● Dataset section:
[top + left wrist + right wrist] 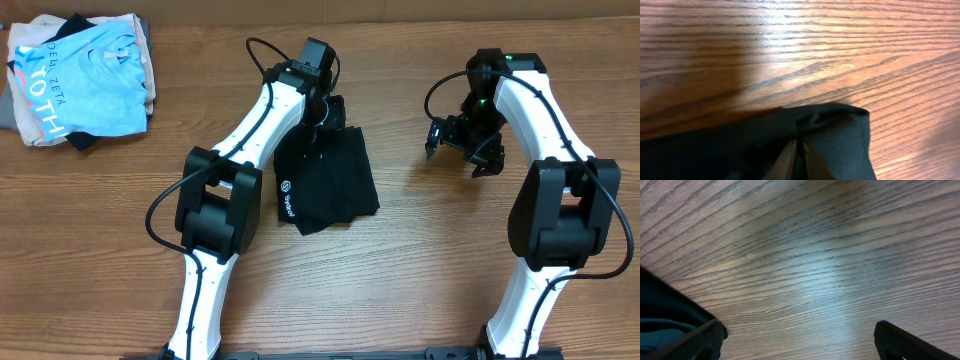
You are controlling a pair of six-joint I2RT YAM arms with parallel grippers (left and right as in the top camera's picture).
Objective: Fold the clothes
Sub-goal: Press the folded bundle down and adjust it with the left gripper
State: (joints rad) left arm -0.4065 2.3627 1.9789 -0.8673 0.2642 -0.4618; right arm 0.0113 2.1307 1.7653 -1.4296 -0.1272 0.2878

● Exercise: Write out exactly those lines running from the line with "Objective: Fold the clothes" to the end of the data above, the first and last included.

● Solution for this exercise:
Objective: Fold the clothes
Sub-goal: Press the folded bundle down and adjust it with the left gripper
State: (joints rad) left arm -0.4065 2.3627 1.9789 -0.8673 0.2642 -0.4618; right arm 0.0113 2.1307 1.7653 -1.4296 -0.1272 0.2878

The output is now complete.